Dr. Steve Auerbach [white coat] stands with home care workers outside the gates of City Hall this week.
But even Mayor Mamdani knew that legal fiction allowing what amounts to institutionalized wage theft was bogus when he declared at a home care workers’ rally in Brooklyn last year that the system must end.
“We know that those technical breakups of thirteen hours and eleven hours for so many workers [assigned 24-hour shifts] mean nothing—that you are working every single hour of that shift—and that must come to an end,” the then mayoral candidate told home care workers rallying outside the Labor Department’s Hanson Place offices in December.
Garrido and other No More 24 opponents argue that passing Into. 303 and requiring split 12-hour shifts without additional funding could jeopardize patient care and force some into nursing homes.
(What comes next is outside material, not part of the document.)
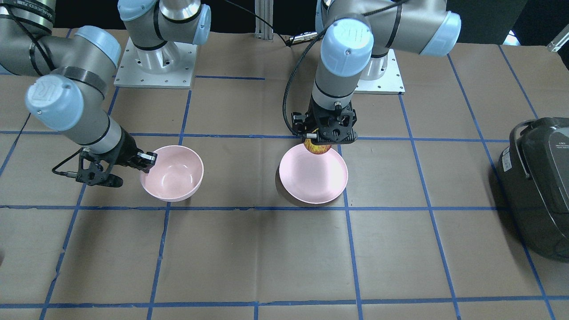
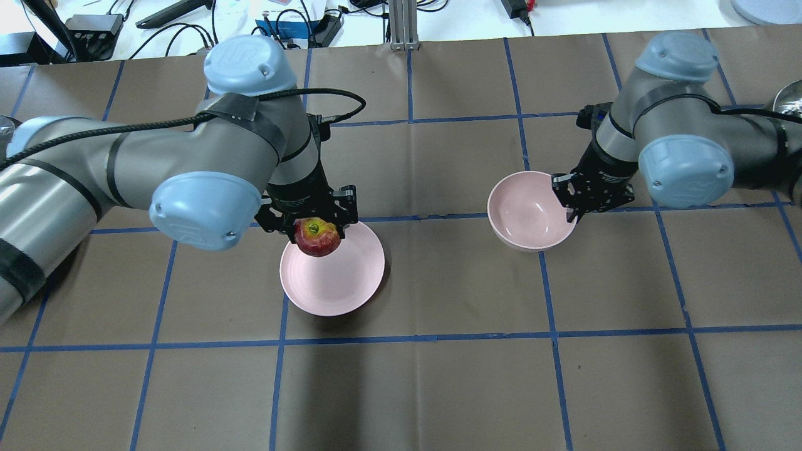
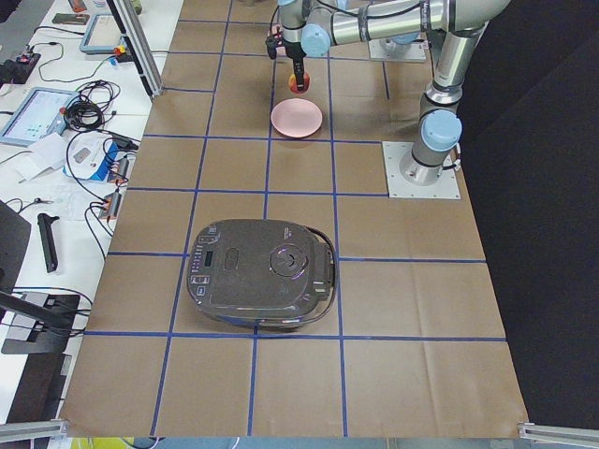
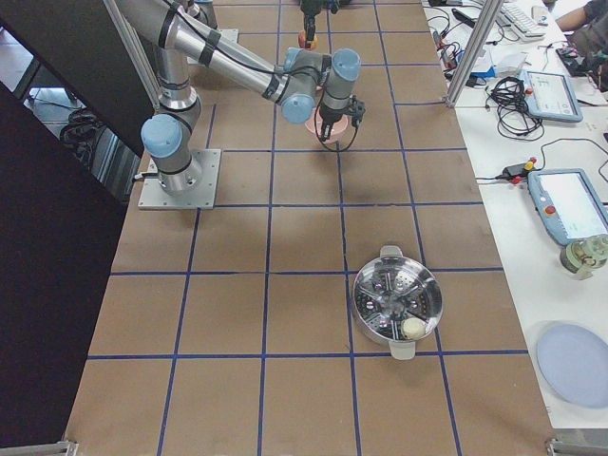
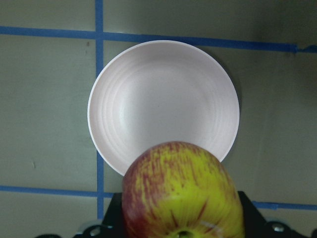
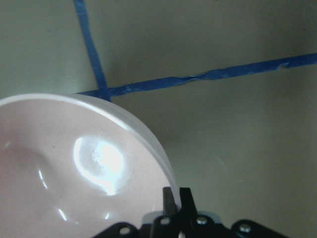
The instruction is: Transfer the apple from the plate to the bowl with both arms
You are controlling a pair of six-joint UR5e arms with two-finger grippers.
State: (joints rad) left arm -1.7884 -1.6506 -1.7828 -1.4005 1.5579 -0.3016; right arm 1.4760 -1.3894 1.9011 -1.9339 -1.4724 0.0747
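Two grips hold, I see: left gripper (image 1: 324, 141) clamps the apple (image 2: 317, 237) above the plate (image 2: 341, 285); right gripper (image 2: 572, 211) pinches the rim of the bowl (image 2: 523, 216).

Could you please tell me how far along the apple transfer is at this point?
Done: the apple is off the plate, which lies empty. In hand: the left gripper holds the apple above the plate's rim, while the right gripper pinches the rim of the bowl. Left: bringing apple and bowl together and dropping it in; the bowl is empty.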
Hochul’s office made it clear when reached for comment that there is no money in the state FY27 budget for split shifts.
During Thursday’s No More 24 rally, however, Dr. Auerbach, stressed that the very system of legalized wage theft Mayor Mamdani denounced last year already jeopardizes patient safety right now—and that’s because home care workers who take time out for uninterrupted meals or sleep breaks risk failing to provide patients with the timely care they need to prevent things like bedsores and pneumonia.
“[Patients] will die from both pneumonia and sepsis because of that legal loophole,” Dr. Auerbach said.
Work-Bites made several attempts to reach the Mayor’s Office for comment on this story, but those efforts were all unsuccessful.
A spokesperson for Governor Kathy Hochul issued a statement saying that she has made “unprecedented investments in home care wages, increasing the minimum wage for home care aides, and securing $13 billion for home wage increases since 2023.”
And despite opposing a New York State Supreme Court order in January to reopen hundreds of wage claims, Hochul’s office said she is “committed to ensuring our workers receive any wages they are owed.”
Lai Yee said home care workers are “very happy that the United Nations has heard our calls to end the 24-hour work day, and has publicly stated that the US government’s encouragement and maintenance of the 24 hour shifts violates human rights.”
No More 24 advocates and their allies pledge to return to City Hall next week and continue agitating for passage of Intro. 303 if Speaker Menin and Mayor Mamdani fail to take immediate action.
“No one should be tweeting, no one should be saying that they're on the right side of history if they're fighting against this movement, if they're fighting against these workers,” Council Member Marte said.